I've been an avid user of Dropbox for years. Yesterday, I transitioned most of my critical, “gotta have” data to Google Drive. Why? Is Dropbox no longer in my tool set?
Let me tell you a story. It all started when Dropbox appointed former Secretary of State, Condoleezza Rice, to their board. In case you don't remember, Rice was in the Bush administration, where they took torture and covert surveillance to new levels. Now, I know businesses have a right to hire or appoint whomever they want, and I also know that Google hasn't been a privacy champion, either.
I also agree with the author of the article I linked to above: Rice may have been chosen because she has unique experience with such things. I'm not bashing her here. I'll leave that for Facebook…
But just like security firms hiring hackers who've broken the law in the past, Dropbox may be doing something similar. No matter.
Her appointment got me to thinking. And looking for alternatives. I looked at a number of competing services and couldn't find anything better than Dropbox. But Google Drive is right on par and it's much cheaper.
So, in a way, yes, I chose price over country. There, I said it.
The good stuff about Google Drive?
- Price – It's $1.99 for 100GB. Dropbox is $9.99 for the same quantity of storage.
- Speed – This is a double-edged sword. Both services beat the other hands-down in certain aspects. Google's syncs are notoriously slow and resource-intensive; however, the real deal-breaker for me has been how slow Dropbox is at sorting files (say, by date descending). It's been frustrating me for months and when I tried the same operation on Google Drive, it acted just like any other window (i.e., it was super speedy). Dropbox file syncs are a lot faster than Drive, but they have gotten noticeably slower the past year or so.
- Drive has some nice integrated features with Google Plus and Google's other services, like Documents and Hangouts.

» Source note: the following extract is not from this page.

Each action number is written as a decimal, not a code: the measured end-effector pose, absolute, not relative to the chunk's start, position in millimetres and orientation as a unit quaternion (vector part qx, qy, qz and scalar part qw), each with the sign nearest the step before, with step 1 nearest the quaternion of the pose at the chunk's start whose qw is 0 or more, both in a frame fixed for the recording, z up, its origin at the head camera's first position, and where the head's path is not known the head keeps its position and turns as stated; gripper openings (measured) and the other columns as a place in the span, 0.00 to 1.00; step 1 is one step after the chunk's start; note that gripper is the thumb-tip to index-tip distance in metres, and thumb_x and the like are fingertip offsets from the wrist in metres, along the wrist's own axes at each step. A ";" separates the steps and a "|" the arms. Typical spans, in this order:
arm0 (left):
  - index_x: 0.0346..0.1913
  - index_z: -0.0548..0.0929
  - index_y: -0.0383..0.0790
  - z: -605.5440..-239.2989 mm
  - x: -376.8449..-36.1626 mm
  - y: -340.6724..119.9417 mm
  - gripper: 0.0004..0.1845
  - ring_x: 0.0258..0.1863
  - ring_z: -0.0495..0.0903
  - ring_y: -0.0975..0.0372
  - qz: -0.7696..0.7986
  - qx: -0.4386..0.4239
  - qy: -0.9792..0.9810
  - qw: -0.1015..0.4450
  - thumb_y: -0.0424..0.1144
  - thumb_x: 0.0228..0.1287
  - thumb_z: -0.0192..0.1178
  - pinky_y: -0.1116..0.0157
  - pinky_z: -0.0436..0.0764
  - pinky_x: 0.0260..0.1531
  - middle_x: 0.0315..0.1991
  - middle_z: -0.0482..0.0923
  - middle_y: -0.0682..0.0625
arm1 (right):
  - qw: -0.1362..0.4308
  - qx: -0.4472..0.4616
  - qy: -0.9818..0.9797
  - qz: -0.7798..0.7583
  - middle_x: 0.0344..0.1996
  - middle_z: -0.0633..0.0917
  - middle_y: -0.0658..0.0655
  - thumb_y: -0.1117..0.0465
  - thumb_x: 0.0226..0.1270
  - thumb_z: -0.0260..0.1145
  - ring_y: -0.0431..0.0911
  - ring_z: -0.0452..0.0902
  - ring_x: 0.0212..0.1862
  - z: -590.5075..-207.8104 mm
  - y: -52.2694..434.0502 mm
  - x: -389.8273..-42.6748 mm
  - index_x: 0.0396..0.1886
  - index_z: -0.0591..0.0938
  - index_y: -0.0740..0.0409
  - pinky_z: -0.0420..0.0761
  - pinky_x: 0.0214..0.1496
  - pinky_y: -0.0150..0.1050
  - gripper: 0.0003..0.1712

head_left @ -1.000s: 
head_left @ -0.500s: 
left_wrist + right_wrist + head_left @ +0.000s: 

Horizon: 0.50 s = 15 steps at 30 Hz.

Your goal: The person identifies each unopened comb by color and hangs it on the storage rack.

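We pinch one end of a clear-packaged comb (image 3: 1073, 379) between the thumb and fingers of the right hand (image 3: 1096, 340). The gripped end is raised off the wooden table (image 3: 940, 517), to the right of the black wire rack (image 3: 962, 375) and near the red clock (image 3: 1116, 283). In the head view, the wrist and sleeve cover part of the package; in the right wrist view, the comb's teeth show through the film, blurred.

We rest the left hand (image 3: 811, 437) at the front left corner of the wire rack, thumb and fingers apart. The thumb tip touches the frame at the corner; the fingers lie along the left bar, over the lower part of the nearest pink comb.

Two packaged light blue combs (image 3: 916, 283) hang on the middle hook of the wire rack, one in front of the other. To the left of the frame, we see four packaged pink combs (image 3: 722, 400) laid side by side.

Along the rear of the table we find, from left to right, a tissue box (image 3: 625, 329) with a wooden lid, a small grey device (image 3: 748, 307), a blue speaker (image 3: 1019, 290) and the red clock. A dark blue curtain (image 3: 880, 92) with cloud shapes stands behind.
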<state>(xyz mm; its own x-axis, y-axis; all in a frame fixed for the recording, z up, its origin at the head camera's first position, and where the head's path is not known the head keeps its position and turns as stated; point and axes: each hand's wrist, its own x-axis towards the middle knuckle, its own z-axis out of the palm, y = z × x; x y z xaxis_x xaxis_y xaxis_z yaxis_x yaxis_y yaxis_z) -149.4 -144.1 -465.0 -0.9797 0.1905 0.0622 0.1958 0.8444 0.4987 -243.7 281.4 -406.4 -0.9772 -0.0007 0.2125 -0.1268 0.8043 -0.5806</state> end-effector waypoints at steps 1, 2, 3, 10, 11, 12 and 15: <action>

The Google Plus platform is becoming increasingly my go-to platform for nearly everything I do online.
- I used to really like the “upload to Dropbox” feature on its mobile app. But now, since I use an Android phone anyway, all photos are automatically uploaded to Google+ photos anyway.
So, I've switched most of the data I frequently need.

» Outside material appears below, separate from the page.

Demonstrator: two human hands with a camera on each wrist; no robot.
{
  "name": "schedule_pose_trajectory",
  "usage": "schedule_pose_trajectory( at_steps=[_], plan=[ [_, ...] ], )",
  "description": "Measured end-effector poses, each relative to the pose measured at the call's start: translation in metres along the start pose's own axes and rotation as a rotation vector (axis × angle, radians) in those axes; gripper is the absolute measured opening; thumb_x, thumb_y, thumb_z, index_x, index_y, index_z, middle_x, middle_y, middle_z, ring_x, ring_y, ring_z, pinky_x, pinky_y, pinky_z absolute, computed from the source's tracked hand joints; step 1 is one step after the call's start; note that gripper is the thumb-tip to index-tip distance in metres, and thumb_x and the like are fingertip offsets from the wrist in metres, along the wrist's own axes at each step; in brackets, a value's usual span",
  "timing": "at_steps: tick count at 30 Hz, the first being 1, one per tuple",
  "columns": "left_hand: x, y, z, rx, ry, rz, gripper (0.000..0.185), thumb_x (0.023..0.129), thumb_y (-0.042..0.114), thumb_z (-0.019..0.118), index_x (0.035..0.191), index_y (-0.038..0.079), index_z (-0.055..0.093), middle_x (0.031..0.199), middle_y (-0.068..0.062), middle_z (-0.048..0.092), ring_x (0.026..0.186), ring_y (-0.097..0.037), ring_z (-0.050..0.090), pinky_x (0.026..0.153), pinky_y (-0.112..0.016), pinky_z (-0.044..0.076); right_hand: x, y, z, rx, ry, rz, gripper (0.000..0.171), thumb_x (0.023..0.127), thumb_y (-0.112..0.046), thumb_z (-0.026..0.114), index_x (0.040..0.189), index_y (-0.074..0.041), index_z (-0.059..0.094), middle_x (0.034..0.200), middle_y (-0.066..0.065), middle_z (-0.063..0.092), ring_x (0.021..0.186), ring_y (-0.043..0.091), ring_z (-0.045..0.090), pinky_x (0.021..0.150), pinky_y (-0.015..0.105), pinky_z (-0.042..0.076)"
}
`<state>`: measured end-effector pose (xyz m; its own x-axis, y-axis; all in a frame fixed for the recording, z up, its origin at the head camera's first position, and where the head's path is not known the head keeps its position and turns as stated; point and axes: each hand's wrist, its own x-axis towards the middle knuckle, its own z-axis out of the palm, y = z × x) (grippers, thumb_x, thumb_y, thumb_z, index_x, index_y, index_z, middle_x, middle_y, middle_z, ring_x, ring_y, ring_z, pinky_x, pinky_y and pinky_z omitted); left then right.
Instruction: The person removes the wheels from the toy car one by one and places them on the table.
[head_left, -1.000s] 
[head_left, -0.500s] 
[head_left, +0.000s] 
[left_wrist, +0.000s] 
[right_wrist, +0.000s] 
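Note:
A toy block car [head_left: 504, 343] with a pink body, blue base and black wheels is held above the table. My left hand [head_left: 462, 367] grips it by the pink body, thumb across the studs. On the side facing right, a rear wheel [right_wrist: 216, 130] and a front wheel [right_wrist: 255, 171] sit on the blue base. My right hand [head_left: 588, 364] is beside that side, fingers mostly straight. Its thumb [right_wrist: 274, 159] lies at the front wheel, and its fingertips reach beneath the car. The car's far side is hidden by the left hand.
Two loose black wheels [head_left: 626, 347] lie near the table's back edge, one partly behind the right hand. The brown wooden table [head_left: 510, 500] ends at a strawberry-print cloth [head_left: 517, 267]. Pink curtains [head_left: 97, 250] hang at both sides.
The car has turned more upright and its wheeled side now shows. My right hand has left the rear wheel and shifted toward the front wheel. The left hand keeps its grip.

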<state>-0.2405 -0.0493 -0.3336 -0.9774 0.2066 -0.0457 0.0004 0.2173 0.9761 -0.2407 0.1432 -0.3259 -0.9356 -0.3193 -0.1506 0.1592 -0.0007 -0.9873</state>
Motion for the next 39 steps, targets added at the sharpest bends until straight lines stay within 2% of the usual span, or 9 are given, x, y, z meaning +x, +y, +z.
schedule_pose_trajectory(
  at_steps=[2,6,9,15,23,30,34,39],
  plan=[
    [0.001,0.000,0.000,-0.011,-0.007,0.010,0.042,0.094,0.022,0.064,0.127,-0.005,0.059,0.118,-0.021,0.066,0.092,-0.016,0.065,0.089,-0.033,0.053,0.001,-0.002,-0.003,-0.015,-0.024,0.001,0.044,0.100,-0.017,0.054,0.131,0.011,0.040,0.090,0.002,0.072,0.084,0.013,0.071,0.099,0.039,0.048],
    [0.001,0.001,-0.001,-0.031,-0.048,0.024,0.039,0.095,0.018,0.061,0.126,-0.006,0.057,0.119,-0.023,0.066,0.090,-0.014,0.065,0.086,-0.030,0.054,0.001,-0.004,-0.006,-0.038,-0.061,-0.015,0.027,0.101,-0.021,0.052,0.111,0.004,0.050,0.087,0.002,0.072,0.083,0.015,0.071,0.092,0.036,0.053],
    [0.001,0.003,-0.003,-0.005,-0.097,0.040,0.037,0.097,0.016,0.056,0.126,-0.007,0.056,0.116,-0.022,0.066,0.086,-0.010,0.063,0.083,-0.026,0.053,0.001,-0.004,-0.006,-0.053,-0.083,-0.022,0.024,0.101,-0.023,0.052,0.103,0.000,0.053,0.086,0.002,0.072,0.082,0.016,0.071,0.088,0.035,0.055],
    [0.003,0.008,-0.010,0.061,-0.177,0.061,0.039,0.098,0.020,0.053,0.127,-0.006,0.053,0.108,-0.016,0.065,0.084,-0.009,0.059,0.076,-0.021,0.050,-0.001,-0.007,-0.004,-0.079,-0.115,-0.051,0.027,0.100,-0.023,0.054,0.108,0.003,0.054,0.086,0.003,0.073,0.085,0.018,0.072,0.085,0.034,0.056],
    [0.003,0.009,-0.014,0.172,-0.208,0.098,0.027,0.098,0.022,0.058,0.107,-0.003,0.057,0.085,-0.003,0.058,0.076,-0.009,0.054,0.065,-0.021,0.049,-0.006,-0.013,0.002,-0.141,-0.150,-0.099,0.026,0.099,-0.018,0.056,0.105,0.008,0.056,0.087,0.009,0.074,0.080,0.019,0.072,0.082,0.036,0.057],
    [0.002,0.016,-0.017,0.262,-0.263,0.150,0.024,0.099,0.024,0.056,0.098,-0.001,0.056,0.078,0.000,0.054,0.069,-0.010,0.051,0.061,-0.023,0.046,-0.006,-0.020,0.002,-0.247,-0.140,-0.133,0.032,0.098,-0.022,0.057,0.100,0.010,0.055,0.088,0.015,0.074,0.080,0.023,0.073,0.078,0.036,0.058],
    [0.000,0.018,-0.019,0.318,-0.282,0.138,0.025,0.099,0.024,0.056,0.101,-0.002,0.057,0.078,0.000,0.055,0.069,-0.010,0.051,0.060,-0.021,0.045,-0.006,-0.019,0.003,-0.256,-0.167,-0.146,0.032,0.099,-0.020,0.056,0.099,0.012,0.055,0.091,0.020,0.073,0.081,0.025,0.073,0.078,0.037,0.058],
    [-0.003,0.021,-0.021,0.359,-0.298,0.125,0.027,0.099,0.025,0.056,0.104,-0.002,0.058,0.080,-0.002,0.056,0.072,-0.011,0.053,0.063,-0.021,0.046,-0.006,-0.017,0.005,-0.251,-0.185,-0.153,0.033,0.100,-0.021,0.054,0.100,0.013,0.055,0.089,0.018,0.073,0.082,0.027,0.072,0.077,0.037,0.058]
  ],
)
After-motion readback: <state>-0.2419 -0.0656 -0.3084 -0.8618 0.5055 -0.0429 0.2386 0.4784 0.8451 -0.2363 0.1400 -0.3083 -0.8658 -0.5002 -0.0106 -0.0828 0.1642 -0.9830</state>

BUT, I will still use Dropbox for those files I need synchronized pronto – I have a copy/paste utility that I use on several computers and I put my “clips” on Dropbox. With Drive, it never worked properly because of the slow file syncing issue. And another reason I will continue to use Dropbox, if only sparingly:
It's more widely used, especially by my customers. So when we need to share files, it's plain easier to deal with Dropbox than Drive.
I'm not bashing Dropbox here; I'm just telling you why I chose Drive over Dropbox for my important stuff.